(Instructions to follow):
Beginning with the first entry, restate the data word for word and leave out the images.

(Data for this task):
* * * * * * *
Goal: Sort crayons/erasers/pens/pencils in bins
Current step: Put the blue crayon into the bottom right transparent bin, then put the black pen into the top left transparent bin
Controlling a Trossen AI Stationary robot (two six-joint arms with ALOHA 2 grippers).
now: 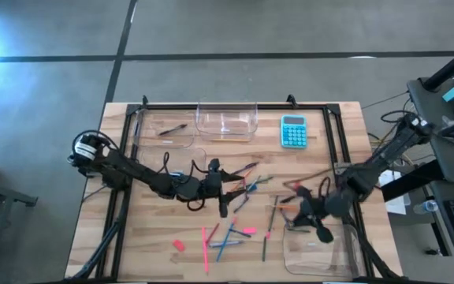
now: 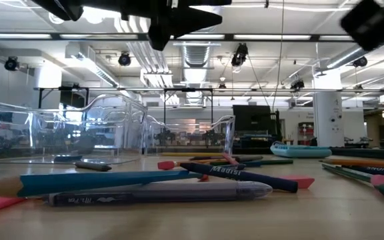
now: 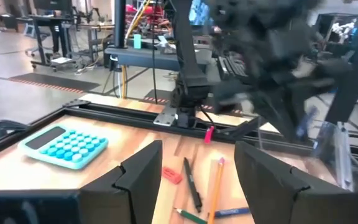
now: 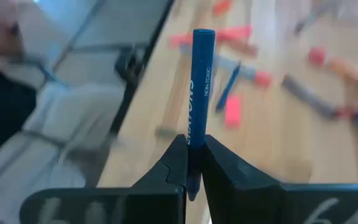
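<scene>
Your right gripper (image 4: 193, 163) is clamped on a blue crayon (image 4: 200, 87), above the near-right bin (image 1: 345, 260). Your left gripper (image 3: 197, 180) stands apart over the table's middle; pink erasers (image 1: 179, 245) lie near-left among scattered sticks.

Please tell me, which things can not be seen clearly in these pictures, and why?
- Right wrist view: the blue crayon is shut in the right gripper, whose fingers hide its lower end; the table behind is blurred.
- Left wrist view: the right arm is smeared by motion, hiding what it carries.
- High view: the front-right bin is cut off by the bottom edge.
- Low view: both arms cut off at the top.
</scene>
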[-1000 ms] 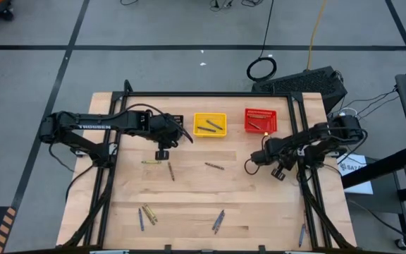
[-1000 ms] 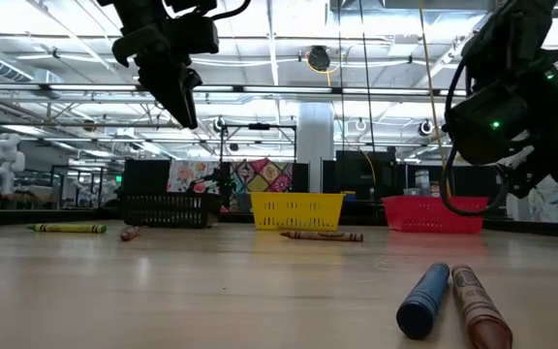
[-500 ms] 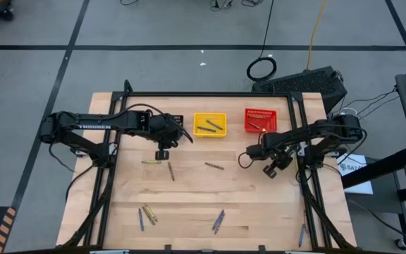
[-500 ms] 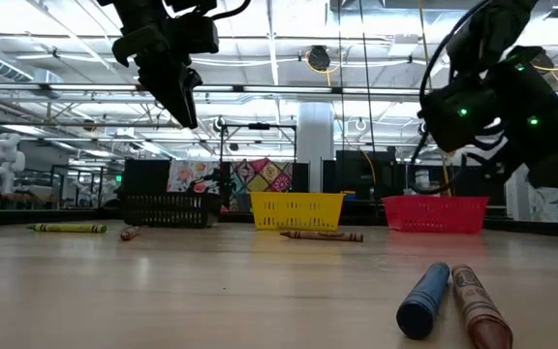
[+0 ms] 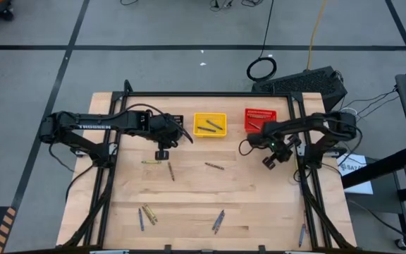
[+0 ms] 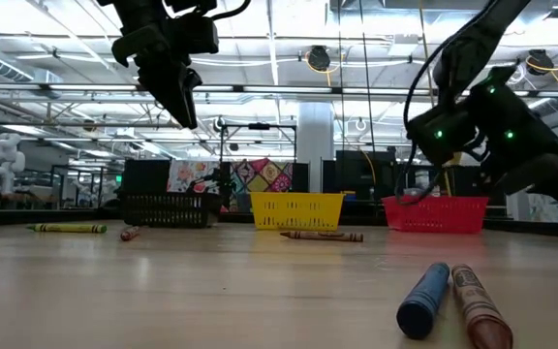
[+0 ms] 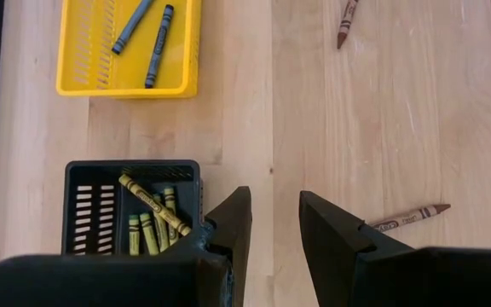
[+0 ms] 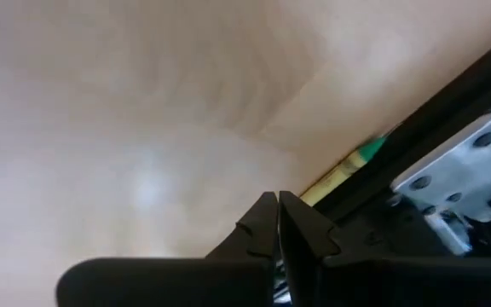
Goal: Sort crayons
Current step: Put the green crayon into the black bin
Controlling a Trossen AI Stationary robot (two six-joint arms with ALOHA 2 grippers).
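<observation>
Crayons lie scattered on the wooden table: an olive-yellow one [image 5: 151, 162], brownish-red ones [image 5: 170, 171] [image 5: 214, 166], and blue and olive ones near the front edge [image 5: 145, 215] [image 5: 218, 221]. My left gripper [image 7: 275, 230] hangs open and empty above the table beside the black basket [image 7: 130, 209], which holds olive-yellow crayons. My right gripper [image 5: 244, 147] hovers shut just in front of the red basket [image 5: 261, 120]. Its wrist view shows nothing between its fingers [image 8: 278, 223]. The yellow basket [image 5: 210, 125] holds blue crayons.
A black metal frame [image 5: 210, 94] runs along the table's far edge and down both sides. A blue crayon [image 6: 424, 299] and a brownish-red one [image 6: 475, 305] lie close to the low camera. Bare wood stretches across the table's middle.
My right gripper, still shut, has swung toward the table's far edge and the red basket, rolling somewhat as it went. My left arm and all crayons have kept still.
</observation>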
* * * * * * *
(Task result):
Goal: Sort crayons/erasers/pens/pencils in bins
Current step: Put the blue crayon into the bottom right transparent bin, then put the black pen into the top left transparent bin
Controlling a Trossen AI Stationary robot (two six-joint arms with ALOHA 2 grippers).
now: 
now: 
now: 
now: 
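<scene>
Your right gripper (image 4: 193, 163) is clamped on a blue crayon (image 4: 200, 87), above the near-right bin (image 1: 345, 260). Your left gripper (image 3: 197, 180) stands apart over the table's middle; pink erasers (image 1: 179, 245) lie near-left among scattered sticks.

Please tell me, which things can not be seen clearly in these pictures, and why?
- Right wrist view: the blue crayon is shut in the right gripper, whose fingers hide its lower end; the table behind is blurred.
- Left wrist view: the right arm is smeared by motion, hiding what it carries.
- High view: the front-right bin is cut off by the bottom edge.
- Low view: both arms cut off at the top.
</scene>
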[-1000 ms] 
[-1000 ms] 
[-500 ms] 
[-500 ms] 
[+0 ms] 
[+0 ms] 
[+0 ms] 
[+0 ms] 
Goal: Sort crayons
Current step: Put the green crayon into the black bin
Controlling a Trossen AI Stationary robot (two six-joint arms with ALOHA 2 grippers).
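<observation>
Crayons lie scattered on the wooden table: an olive-yellow one [image 5: 151, 162], brownish-red ones [image 5: 170, 171] [image 5: 214, 166], and blue and olive ones near the front edge [image 5: 145, 215] [image 5: 218, 221]. My left gripper [image 7: 275, 230] hangs open and empty above the table beside the black basket [image 7: 130, 209], which holds olive-yellow crayons. My right gripper [image 5: 244, 147] hovers shut just in front of the red basket [image 5: 261, 120]. Its wrist view shows nothing between its fingers [image 8: 278, 223]. The yellow basket [image 5: 210, 125] holds blue crayons.
A black metal frame [image 5: 210, 94] runs along the table's far edge and down both sides. A blue crayon [image 6: 424, 299] and a brownish-red one [image 6: 475, 305] lie close to the low camera. Bare wood stretches across the table's middle.
My right gripper, still shut, has swung toward the table's far edge and the red basket, rolling somewhat as it went. My left arm and all crayons have kept still.
</observation>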

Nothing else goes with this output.